__TO DO__:
Each line in the data holding "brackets" should be listed.

(Items from a dataset)
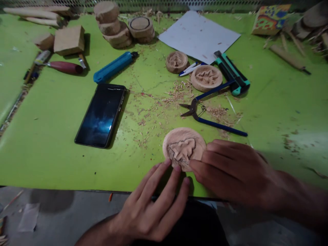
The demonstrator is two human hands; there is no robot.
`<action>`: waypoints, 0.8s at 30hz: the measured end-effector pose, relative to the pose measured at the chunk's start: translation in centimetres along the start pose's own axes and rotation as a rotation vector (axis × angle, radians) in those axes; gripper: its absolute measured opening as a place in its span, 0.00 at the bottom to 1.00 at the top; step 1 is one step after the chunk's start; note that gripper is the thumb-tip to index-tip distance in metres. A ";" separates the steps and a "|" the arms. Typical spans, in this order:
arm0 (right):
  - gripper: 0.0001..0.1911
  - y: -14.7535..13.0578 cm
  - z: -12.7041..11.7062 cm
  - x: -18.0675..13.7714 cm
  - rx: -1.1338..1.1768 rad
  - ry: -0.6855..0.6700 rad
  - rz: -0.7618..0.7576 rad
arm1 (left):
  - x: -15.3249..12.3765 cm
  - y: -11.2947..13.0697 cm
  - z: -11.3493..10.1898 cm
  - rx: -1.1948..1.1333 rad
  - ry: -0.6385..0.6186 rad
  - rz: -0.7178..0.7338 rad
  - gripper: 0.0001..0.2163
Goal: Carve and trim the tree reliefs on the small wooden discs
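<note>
A round wooden disc with a carved raised figure and a dark drawn outline lies near the table's front edge. My left hand comes from below, its fingers stretched and apart, with fingertips at the near rim of the disc. At the right rim, my right hand has its fingers curled and pressed together; what they hold, if anything, is hidden by the hand. Beyond the disc lie spring pliers with blue handles, jaws apart. Wood shavings are scattered around them.
A phone lies to the left, below a blue tool handle. Two carved discs, pens, green-black cutters and a white paper sheet lie farther back. Wooden rounds, a block and a red-handled tool stand back left.
</note>
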State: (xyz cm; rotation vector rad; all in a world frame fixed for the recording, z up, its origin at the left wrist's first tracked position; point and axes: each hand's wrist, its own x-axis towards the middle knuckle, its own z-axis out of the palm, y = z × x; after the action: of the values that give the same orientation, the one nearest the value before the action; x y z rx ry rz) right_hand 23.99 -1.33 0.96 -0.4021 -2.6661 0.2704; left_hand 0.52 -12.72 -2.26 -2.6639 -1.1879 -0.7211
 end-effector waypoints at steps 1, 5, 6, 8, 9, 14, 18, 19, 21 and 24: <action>0.06 0.0 0.0 -0.1 -0.002 -0.014 0.008 | 0.0 0.0 0.0 0.002 0.005 0.001 0.25; 0.10 -0.1 -0.2 -0.1 -0.005 -0.061 0.014 | 0.0 -0.1 0.0 0.018 0.005 0.000 0.25; 0.10 -0.1 -0.3 -0.1 -0.002 -0.057 0.014 | 0.0 -0.1 0.0 0.019 0.002 0.005 0.25; 0.10 -0.1 -0.3 0.0 0.008 -0.061 0.016 | 0.0 -0.1 0.0 0.018 -0.002 0.013 0.25; 0.10 -0.1 -0.3 0.0 0.009 -0.066 0.018 | 0.0 -0.1 0.0 0.018 -0.006 0.016 0.25; 0.10 -0.1 -0.2 -0.1 -0.003 -0.055 0.025 | 0.0 -0.1 0.0 0.018 -0.012 0.016 0.26; 0.10 -0.3 -0.3 0.0 -0.006 -0.048 0.022 | 0.1 -0.1 0.0 0.032 -0.018 0.032 0.27; 0.10 -0.3 -0.3 0.0 0.000 -0.047 0.023 | 0.2 -0.1 0.0 0.039 -0.020 0.030 0.26; 0.10 -0.3 -0.3 0.0 0.017 -0.054 0.026 | 0.3 -0.1 0.1 0.043 -0.010 0.025 0.25; 0.10 -0.3 -0.2 -0.1 0.019 -0.053 0.030 | 0.6 -0.4 -0.3 -0.047 0.028 0.015 0.20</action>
State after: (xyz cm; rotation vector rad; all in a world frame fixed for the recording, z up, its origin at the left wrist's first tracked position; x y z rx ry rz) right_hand 24.09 -1.59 1.23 -0.4343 -2.7092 0.3196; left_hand 0.51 -12.10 -1.75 -2.6883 -1.1566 -0.7910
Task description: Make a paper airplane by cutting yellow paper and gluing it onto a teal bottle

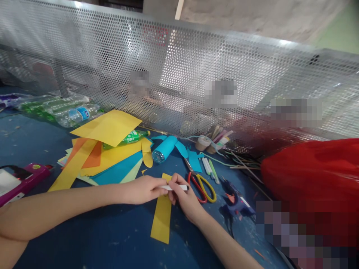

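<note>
At centre of frame, a white marker [182,187], slim, dark at its right end, lying nearly level across a yellow paper strip [162,220]. Strip plain, narrow, slightly slanted, reaching from centre into lower centre. Fingers cover the marker's left end and part of its barrel; strip's upper part is partly hidden by the hands. Whether marker touches paper, cannot tell. Hands close together: left hand [146,189] pinched on marker's left end, right hand [182,198] with fingers curled, gripping nearer the dark end
</note>
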The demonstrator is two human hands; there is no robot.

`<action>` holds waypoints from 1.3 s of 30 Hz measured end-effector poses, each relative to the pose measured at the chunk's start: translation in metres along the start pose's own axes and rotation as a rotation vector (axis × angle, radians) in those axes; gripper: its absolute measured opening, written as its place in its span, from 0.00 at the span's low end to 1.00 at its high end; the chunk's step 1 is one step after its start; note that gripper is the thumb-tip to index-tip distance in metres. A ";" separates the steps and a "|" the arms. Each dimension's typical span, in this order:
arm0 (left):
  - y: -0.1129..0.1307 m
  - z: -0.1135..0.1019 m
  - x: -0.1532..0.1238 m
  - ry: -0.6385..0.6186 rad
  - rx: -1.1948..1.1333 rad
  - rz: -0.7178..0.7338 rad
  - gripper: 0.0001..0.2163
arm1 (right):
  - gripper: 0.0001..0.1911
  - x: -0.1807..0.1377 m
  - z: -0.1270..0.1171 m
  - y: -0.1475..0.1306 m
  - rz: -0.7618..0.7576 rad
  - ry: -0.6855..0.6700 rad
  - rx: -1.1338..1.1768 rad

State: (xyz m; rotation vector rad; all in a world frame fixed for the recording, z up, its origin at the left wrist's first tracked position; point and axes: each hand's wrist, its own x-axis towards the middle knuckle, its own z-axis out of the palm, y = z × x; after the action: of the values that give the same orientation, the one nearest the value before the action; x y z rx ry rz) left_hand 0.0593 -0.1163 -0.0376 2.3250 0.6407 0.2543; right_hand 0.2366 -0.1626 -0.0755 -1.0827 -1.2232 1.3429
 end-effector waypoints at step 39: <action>0.021 0.051 -0.016 0.033 0.594 -0.003 0.38 | 0.16 0.015 -0.015 0.007 -0.154 0.353 -0.438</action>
State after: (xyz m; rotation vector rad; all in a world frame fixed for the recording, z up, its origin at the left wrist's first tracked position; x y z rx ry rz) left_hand 0.0712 -0.1669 -0.0611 2.8878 0.8200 0.1067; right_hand 0.2493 -0.1454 -0.0838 -1.4272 -1.3286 0.7388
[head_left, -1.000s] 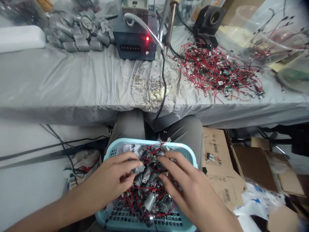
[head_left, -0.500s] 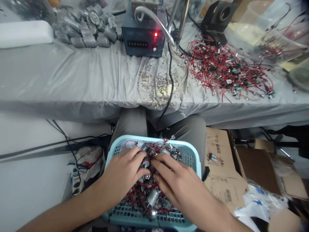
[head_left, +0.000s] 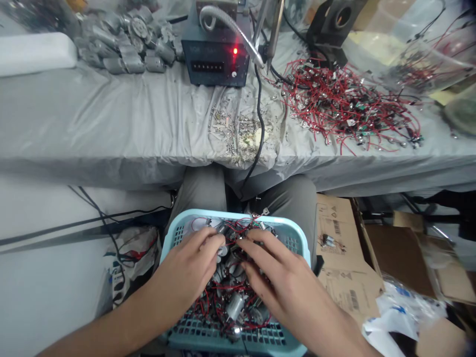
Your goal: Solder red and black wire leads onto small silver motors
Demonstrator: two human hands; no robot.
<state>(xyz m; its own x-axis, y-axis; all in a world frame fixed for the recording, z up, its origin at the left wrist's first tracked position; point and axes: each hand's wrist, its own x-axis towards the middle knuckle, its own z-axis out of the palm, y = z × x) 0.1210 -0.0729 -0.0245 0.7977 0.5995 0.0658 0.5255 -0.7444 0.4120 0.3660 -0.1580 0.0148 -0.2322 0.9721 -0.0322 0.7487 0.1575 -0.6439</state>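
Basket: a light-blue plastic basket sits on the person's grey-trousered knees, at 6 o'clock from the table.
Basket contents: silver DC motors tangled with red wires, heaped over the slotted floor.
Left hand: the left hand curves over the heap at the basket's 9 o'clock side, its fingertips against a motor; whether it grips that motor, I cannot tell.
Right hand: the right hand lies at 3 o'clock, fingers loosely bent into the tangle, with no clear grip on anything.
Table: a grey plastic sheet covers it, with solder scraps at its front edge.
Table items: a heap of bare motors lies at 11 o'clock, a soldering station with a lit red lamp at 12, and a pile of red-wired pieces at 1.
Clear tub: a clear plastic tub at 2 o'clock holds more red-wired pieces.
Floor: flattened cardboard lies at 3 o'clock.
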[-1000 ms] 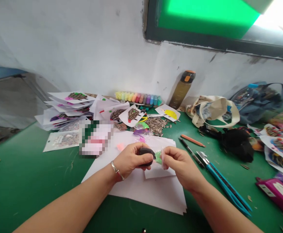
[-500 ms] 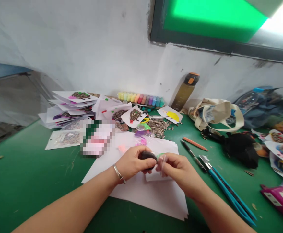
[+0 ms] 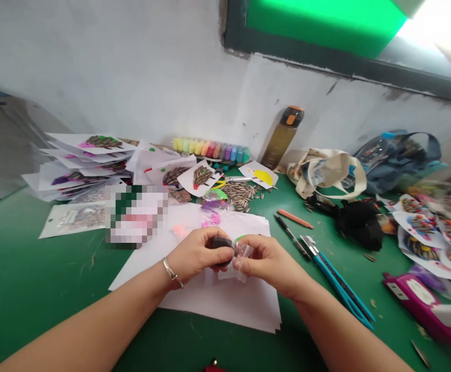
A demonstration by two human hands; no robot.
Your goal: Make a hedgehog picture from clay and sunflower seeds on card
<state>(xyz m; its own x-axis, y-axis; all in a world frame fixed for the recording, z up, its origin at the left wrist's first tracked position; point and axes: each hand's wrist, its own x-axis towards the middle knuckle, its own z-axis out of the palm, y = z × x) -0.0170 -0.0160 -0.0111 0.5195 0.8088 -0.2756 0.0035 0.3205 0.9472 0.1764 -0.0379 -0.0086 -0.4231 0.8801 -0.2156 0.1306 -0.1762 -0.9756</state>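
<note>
My left hand (image 3: 201, 253), with a silver bracelet at the wrist, pinches a smooth dark lump (image 3: 222, 247), perhaps black modelling clay. Facing it, my right hand (image 3: 266, 261) grips a small clear plastic bag (image 3: 242, 261) between thumb and fingers. The bag touches or nearly touches the lump's right end; which of the two I cannot tell. A bit of green (image 3: 240, 238) shows above the right fingertips. Both hands are over a stack of white paper sheets (image 3: 244, 310). Just beyond them lie a pink lump (image 3: 211, 220) and a peach-coloured lump (image 3: 179, 230).
Sunflower seeds (image 3: 240, 195) are heaped behind the paper, near hedgehog pictures (image 3: 201, 177). To the right lie a black pen (image 3: 291, 235), an orange pencil-like stick (image 3: 296, 219) and blue tweezers (image 3: 339, 284). A bottle (image 3: 281, 139) and a cream bag (image 3: 326, 175) stand by the wall.
The view has swung right, so everything sits further left. The plastic bag in my right hand now spreads wider beside the dark lump. Both hands keep their grips.
</note>
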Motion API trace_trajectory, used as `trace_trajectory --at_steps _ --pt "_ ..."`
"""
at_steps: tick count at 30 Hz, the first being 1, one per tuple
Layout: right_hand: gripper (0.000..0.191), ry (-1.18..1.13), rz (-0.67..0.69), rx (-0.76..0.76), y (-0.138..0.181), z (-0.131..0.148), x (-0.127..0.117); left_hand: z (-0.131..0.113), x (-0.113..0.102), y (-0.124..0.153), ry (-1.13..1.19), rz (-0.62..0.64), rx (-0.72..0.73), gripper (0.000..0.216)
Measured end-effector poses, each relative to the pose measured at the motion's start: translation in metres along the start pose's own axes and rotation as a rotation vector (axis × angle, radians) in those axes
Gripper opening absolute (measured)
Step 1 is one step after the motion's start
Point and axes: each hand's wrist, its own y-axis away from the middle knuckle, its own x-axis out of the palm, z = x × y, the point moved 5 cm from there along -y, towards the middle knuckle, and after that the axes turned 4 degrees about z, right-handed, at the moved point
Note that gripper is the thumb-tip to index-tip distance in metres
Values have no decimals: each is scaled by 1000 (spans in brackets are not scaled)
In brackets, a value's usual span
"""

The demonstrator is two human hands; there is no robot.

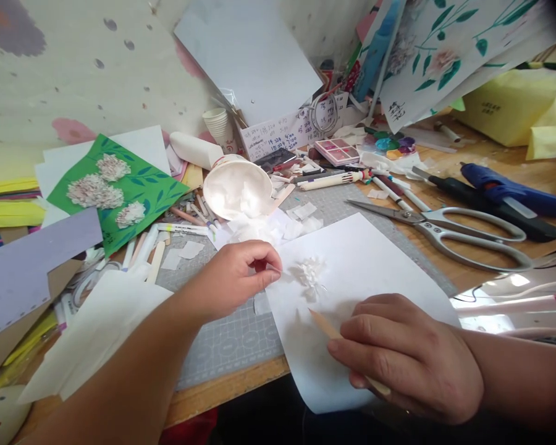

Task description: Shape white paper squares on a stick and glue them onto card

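My left hand point(238, 275) is curled into a pinch at the left edge of a white paper sheet point(361, 259); what its fingertips hold is too small to name. A small cluster of crumpled white paper bits point(310, 272) sits on the sheet just right of that hand. My right hand point(405, 355) rests on the sheet's lower part, closed around a thin wooden stick point(323, 324) whose tip points up-left toward the cluster. The sheet lies on a grey cutting mat point(234, 337).
A tipped paper cup point(236, 188) spills white paper scraps point(278, 225) behind my left hand. Large scissors point(445, 225) and a blue glue gun point(509, 191) lie to the right. A green card with paper flowers point(115, 185), pens and stacked papers crowd the left.
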Motion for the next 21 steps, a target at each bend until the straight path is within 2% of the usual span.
trace_trajectory --at_steps 3,6,10,14,21 --pt "18 -10 -24 -3 -1 2 -3 -3 12 0 157 -12 -61 2" --pt "19 -14 -54 18 -4 2 -8 -6 25 -3 187 10 -90 5" --pt "18 30 -54 69 -10 0 -11 -9 33 -7 96 41 -77 8" --pt "13 100 4 84 -14 -3 -6 -9 32 -9 31 33 -45 9" --pt "14 136 70 71 -15 -4 0 -13 32 -12 -63 19 78 11"
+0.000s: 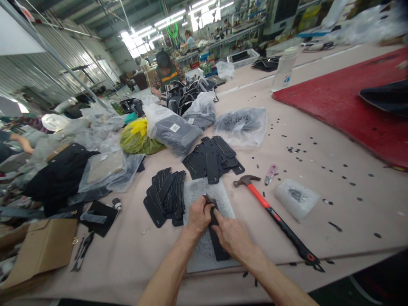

__WRITTEN SOLUTION__:
Values have no decimals: each is scaled by 1000 (spans in brackets are not scaled)
In brackets, a value's usual span

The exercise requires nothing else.